A species posted for the "believers", the believers in "market ID´s" - sold and bred since many years under this name...

... strangewise recently efforts to track down the accurate species ID by taxonomical means resulted in another species name than now published here  

*Ancylometes bogotensis*, cb, juvenile male











*Ancylometes bogotensis*, cb, juvenile female











More to come.

Greetings,

Stefan


----------



## froggyman (Nov 10, 2007)

what is the toxicity like in these species??


----------



## Stefan2209 (Nov 11, 2007)

froggyman said:


> what is the toxicity like in these species??


Hi,

genus Ancylometes is not known to be of significant toxicity for humans.

Greetings,

Stefan


----------



## Steven (Nov 11, 2007)

only 3 ?


----------



## froggyman (Nov 11, 2007)

oh ok thanks.

are they in the same family as the wandering spiders?


----------



## Stefan2209 (Nov 13, 2007)

Steven said:


> only 3 ?


You got more?


----------



## Stefan2209 (Nov 13, 2007)

froggyman said:


> oh ok thanks.
> 
> are they in the same family as the wandering spiders?


Hi,

yes they are: Ctenidae, like Cupiennius and Phoneutria.

Much calmer though, than both afforementioned and of much heavier built and way bigger size at least in some species than Cupiennius.
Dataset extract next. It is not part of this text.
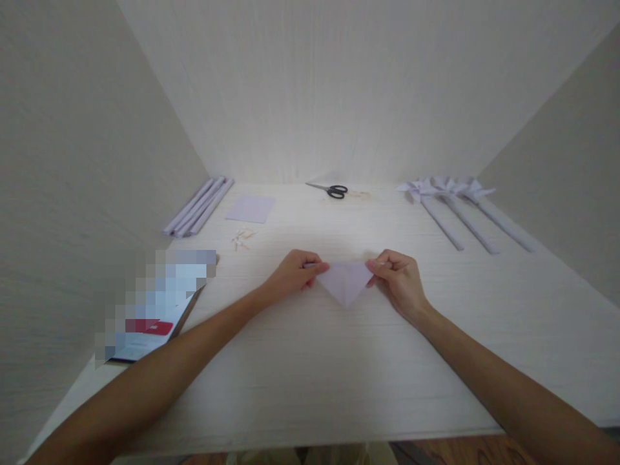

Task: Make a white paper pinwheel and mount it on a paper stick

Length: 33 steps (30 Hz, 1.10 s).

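A pale lilac sheet of paper (345,281), folded into a triangle with its point toward me, is held just over the table. My left hand (303,270) pinches its left corner between thumb and fingers. At the opposite corner, my right hand (394,274) pinches the paper in the same way. The long folded edge runs between the two hands. Whether the paper touches the table I cannot tell.
Rolled paper sticks (199,208) lie at the back left, beside a flat lilac paper square (250,208) and small pale sticks (243,237). Scissors (330,190) rest at the back wall. Paper pinwheels (453,216) lie right. A partly blurred tablet (150,345) stands left.
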### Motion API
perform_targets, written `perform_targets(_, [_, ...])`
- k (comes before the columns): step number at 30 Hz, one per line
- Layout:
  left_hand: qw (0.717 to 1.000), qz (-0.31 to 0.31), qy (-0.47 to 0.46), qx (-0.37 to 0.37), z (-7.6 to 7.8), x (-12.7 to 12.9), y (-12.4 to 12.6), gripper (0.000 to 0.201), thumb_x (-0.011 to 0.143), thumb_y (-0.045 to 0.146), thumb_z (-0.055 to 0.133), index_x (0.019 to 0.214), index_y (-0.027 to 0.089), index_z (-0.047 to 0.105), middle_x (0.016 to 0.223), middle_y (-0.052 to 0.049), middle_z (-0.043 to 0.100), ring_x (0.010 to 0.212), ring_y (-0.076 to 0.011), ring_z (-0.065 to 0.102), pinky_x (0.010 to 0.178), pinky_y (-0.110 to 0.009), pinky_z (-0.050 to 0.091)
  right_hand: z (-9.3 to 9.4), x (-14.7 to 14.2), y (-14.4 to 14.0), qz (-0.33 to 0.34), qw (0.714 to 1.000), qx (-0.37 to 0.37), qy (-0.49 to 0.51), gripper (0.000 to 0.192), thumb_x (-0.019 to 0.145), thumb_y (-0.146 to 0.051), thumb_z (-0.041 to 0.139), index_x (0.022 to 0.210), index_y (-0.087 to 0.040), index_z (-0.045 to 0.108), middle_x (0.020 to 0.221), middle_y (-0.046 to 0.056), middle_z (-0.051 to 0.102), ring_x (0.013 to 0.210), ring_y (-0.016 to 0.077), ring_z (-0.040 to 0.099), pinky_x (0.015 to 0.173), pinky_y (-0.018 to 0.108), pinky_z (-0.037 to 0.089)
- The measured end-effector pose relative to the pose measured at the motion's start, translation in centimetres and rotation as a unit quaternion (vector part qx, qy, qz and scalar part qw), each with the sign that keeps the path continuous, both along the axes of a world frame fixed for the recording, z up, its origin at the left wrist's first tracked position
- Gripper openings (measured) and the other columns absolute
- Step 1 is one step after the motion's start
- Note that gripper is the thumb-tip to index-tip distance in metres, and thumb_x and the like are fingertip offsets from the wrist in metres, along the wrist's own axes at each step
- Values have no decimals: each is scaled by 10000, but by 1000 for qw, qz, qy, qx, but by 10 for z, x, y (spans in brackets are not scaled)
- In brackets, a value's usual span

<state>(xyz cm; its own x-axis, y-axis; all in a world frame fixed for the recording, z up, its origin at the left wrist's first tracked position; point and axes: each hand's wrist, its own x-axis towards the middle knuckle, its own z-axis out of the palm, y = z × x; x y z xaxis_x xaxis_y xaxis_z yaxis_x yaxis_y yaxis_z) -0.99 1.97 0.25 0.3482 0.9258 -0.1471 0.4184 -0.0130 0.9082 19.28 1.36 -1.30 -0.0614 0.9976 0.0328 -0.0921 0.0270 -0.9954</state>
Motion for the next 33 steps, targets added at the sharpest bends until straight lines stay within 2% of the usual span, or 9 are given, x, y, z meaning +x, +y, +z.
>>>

Another nice "feature": they can´t climb smooth surfaces which makes maintenance a lot easier than with Phoneutria...

Greetings,

Stefan


----------



## ArachnoYak (Nov 13, 2007)

*Where does he get those wonderful toys?*

Any dealers you feel like listing?  I would love to have one.


----------



## Stefan2209 (Nov 14, 2007)

ArachnoYak said:


> Any dealers you feel like listing?  I would love to have one.


Hi,

where are you located - US or Europe?

I´m not aware of any US - dealers that are offering Ancylometes spec. I had by last year attempted to set up a trade deal where i offered bigger amounts of offspring but didn´t even receive a reply....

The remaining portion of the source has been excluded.